I’m confused why some of your cars lock if the phone is left behind. I take an elderly friend on his errands every once in awhile. It’s difficult for him to get out at every stop so I sometimes leave him in the car with my phone while I take care of the errand. The car never locks. I just assumed this was the expected behavior because when I take him in our other car (a BMW X5), I have to leave him with the key fob; otherwise his weight on the seat sets off the alarm. 

Of course my use case is different than what you described. Perhaps the car is not locking by virtue of the fact that the phone is in the car *and* there’s someone in the passenger seat.


----------



## BluestarE3 (Oct 12, 2017)

s


Tesla Newbie said:


> I'm confused why some of your cars lock if the phone is left behind. I take an elderly friend on his errands every once in awhile. It's difficult for him to get out at every stop so I sometimes leave him in the car with my phone while I take care of the errand. The car never locks. I just assumed this was the expected behavior because when I take him in our other car (a BMW X5), I have to leave him with the key fob; otherwise his weight on the seat sets off the alarm.
> 
> Of course my use case is different than what you described. Perhaps the car is not locking by virtue of the fact that the phone is in the car *and* there's someone in the passenger seat.


My car remains unlocked if my phone is left in the car, whether or not there's a passenger. This is as I would expect since there is no equivalent of a walk-away action when the phone remains inside the car within BLE range. On the other hand, if I turn off Bluetooth on the phone when I leave it in the car, the car will lock after a few seconds. This is also as I would expect since this is equivalent to my walking away with the phone in my pocket and out of BLE range. Perhaps the Bluetooth on some people's phones go to sleep after a while and this results in their cars locking?

(As an FYI, in both of the above scenarios, walk-away-lock is enabled.)


----------



## ADK46 (Aug 4, 2018)

The fundamental question here is if Tesla has the behavior programmed in a manner that will not lead to humans locking themselves out of the car often, which ranges from an inconvenience all the way up to a safety concern - getting locked out of your car in a remote area in winter could be fatal. Even smart humans are not that smart, and few care to learn arcane rules about the behavior of something that should be simple.
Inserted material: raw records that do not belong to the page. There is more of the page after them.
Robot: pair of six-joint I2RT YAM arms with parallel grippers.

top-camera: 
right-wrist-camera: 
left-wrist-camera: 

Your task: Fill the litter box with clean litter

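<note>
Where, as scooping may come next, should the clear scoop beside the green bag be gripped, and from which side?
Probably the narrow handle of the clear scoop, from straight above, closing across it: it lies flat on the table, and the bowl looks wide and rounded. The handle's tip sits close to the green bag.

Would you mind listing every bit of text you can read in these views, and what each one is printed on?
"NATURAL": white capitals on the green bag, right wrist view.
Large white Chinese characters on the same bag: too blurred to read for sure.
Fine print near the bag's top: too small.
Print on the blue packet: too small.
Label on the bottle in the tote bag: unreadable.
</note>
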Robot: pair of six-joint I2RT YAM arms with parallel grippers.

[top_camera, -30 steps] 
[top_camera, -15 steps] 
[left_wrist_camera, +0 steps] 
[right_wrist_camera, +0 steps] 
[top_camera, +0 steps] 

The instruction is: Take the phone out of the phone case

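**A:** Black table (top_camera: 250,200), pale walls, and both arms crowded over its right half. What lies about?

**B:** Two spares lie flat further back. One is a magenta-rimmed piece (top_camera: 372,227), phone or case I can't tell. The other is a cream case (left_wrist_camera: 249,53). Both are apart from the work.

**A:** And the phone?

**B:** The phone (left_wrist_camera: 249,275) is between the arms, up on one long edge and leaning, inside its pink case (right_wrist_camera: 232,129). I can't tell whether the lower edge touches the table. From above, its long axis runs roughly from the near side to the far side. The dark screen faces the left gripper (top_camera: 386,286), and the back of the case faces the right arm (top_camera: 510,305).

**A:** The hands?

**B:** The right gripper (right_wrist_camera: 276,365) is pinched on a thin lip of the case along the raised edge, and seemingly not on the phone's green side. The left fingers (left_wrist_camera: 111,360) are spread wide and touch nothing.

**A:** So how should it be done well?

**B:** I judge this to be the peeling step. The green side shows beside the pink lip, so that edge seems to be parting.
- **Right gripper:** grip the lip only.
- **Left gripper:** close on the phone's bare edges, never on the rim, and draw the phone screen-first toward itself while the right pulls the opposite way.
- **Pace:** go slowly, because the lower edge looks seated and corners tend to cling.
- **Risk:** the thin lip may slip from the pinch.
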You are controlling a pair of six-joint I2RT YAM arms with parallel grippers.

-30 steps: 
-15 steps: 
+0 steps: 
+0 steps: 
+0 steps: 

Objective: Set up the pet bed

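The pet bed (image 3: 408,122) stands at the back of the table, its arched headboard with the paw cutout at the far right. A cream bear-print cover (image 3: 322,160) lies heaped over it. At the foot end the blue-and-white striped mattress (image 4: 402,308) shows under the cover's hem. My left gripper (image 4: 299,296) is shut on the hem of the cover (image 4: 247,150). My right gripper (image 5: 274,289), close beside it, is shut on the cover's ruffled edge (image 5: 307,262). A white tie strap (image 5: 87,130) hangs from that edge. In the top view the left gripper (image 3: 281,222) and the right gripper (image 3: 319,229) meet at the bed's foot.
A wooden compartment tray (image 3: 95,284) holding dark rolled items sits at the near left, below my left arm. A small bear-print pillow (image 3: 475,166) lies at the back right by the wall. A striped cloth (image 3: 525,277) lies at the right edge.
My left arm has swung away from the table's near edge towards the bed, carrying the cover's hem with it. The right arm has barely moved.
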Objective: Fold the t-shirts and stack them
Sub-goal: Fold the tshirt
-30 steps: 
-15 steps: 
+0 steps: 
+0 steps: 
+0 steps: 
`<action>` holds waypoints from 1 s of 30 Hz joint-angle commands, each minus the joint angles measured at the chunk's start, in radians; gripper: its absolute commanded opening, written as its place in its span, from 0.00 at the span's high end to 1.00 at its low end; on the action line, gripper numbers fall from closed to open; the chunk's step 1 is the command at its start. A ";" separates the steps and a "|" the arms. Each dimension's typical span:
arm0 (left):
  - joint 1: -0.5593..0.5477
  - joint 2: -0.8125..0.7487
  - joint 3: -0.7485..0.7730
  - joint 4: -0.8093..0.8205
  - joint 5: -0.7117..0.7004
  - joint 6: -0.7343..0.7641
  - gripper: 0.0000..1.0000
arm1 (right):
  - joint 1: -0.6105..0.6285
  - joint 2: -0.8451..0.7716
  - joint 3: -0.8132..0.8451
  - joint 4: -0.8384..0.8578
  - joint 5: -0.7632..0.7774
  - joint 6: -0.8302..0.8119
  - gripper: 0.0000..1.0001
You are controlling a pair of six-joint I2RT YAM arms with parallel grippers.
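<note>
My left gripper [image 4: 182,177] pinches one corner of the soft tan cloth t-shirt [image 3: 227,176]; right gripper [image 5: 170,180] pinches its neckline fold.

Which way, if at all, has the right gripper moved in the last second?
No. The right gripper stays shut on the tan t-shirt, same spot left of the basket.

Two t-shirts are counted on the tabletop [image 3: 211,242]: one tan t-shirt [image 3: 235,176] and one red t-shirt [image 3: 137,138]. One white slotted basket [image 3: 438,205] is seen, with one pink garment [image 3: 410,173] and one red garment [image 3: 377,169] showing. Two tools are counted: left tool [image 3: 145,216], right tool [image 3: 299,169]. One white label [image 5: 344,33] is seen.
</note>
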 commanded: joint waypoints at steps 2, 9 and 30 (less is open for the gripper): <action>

This thread is just like threads on the charge port door - I'm not the only one baffled about when or if the charge port door will open.

If your phone is going to be treated as a "key", like a fob is a "key", it would be wise for Tesla to treat it like a key or a fob. The vast majority of cars behave in a manner that prevents you from locking yourself out - they assume you are capable of doing stupid things, and they're not wrong! This feature has been around for decades.

Most people will assume that the "walk-away" auto-locking feature is really "walk-away-with-the-key" auto-locking. Of course! The Tesla is a very smart car, isn't it? At least as smart as the car I've been driving, for which locking myself out is essentially impossible.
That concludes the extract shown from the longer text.